With an estimated 9000-10,000 genes encoded by the Histoplasma genome, this collection does not represent the number of insertion mutants required for saturation of the genome. We used two probability functions to estimate the size of the library required for a 95% chance of isolating an insertion in a particular locus in the 40 megabase NAm 2 genome. Both calculations assume no bias in insertion sites. Based on the number of predicted genes, the Poisson approach estimates a library of approximately 30,000 insertions would be required.

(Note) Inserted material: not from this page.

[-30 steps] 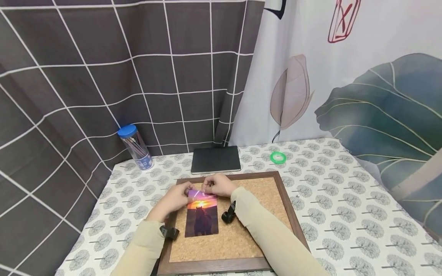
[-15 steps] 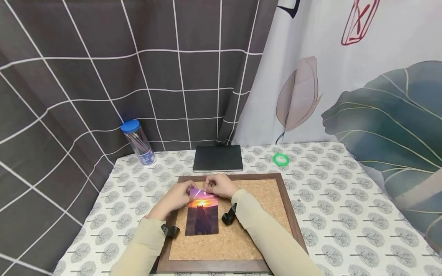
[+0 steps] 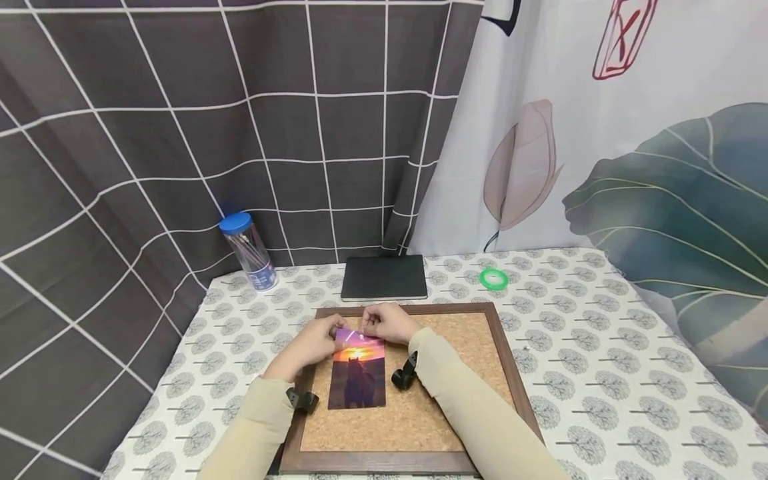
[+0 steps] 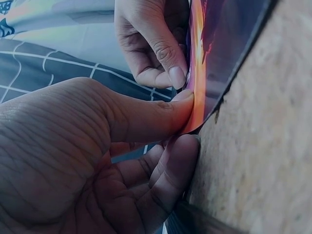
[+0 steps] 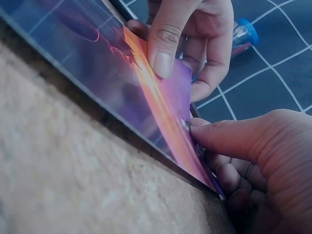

The single study in which multiple alleles of a single locus were isolated in Histoplasma (five AGS1 alleles isolated in a screen of 50,000 insertions; [23]) supports the Poisson calculation; five alleles would be the most probable number of alleles based on a 9000 or 10,000 target estimate. However, the AGS1 gene is an unusually large target and thus this number is probably an underestimate. An alternative calculation based solely on average gene size is provided by: P = 1-(1-x/G)n where P is the probability of the T-DNA inserting in a given target of size x in a genome of size G with n the total number of T-DNA insertion mutants [35]. Assuming an average gene size of 2000 nucleotides, this calculation estimates a library of nearly 60,000 mutants would be required for a 95% probability of obtaining at least one insertion mutant in any given gene. Such a mutant bank would require 300 pools with an average pool size of 200 and PCR screening could be easily performed using three 96-well plates. Although our current collection of 4000 mutants is inadequate for complete genome coverage, it was sufficient to demonstrate proof-of-concept through identification and recovery of a mutant at the CBP1 locus.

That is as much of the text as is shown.